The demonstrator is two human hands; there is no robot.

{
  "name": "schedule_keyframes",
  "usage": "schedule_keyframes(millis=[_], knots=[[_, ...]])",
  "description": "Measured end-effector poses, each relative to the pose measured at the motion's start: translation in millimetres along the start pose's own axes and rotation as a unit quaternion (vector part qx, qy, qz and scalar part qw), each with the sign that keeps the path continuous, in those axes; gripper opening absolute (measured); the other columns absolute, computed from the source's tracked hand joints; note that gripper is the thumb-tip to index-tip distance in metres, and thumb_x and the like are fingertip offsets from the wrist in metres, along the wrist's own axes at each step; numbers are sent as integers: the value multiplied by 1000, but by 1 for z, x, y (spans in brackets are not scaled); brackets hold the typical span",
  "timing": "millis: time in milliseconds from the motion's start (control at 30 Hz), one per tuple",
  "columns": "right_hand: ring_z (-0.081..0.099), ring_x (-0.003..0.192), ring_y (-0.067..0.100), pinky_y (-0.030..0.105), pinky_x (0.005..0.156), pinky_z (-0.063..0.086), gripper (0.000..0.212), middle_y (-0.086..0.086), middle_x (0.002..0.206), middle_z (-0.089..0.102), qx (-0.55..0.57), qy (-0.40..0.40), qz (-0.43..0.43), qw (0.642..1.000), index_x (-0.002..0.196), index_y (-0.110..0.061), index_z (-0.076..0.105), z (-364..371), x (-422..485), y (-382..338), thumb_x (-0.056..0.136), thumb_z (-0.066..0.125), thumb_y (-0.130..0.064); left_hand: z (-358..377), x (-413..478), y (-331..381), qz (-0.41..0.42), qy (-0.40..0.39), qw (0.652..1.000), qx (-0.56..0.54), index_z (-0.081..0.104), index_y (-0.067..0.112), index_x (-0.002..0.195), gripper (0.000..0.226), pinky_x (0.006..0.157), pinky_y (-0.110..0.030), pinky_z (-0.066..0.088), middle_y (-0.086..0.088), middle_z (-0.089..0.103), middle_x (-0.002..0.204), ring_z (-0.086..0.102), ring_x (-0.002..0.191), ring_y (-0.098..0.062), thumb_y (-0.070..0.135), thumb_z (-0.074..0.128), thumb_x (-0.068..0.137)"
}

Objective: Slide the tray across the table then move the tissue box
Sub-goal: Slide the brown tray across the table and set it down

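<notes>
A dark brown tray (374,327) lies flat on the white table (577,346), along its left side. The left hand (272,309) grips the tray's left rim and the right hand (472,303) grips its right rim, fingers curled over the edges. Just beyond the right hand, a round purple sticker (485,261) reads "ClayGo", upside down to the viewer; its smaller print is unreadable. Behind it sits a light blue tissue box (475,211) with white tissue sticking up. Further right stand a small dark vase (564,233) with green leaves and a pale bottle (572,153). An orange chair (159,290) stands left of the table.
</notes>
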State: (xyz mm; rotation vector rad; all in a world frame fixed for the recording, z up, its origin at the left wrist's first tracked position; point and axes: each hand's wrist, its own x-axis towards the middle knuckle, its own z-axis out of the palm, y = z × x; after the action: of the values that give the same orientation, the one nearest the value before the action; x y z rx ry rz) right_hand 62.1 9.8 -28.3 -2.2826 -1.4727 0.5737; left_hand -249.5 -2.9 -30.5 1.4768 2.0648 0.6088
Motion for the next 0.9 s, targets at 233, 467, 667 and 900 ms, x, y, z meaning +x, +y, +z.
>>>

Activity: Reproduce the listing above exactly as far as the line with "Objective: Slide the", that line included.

Result for this exercise:
The demonstrator is two human hands; there is no robot.

{
  "name": "schedule_keyframes",
  "usage": "schedule_keyframes(millis=[_], knots=[[_, ...]])",
  "description": "Measured end-effector poses, each relative to the pose measured at the motion's start: translation in millimetres along the start pose's own axes and rotation as a unit quaternion (vector part qx, qy, qz and scalar part qw), each with the sign that keeps the path continuous, in those axes; gripper opening absolute (measured); the other columns absolute, computed from the source's tracked hand joints; note that gripper is the thumb-tip to index-tip distance in metres, and thumb_x and the like are fingertip offsets from the wrist in metres, along the wrist's own axes at each step; numbers are sent as integers: the value multiplied by 1000, but by 1 for z, x, y (spans in brackets are not scaled); brackets hold the typical span",
  "timing": "millis: time in milliseconds from the motion's start (control at 30 Hz), one per tuple",
  "columns": "right_hand: ring_z (-0.081..0.099), ring_x (-0.003..0.192), ring_y (-0.067..0.100), pinky_y (-0.030..0.105), pinky_x (0.005..0.156), pinky_z (-0.063..0.086), gripper (0.000..0.212), middle_y (-0.086..0.086), middle_x (0.002..0.206), middle_z (-0.089..0.102), qx (-0.55..0.57), qy (-0.40..0.40), qz (-0.43..0.43), qw (0.642..1.000), index_x (-0.002..0.196), index_y (-0.110..0.061), index_z (-0.076..0.105), z (-364..371), x (-422..485), y (-382..338), thumb_x (-0.056..0.136), thumb_z (-0.066..0.125), thumb_y (-0.130..0.064); left_hand: z (-358..377), x (-413..478), y (-331..381), qz (-0.41..0.42), qy (-0.40..0.39), qw (0.652..1.000), qx (-0.56..0.54), index_z (-0.081..0.104), index_y (-0.067..0.112), index_x (-0.002..0.195), gripper (0.000..0.226), pinky_x (0.006..0.157), pinky_y (-0.110..0.030), pinky_z (-0.066..0.088), middle_y (-0.086..0.088), middle_z (-0.089..0.103), middle_x (-0.002..0.204), ring_z (-0.086..0.102), ring_x (-0.002..0.191), ring_y (-0.098..0.062), thumb_y (-0.070..0.135), thumb_z (-0.074..0.128), thumb_x (-0.068..0.137)"
}

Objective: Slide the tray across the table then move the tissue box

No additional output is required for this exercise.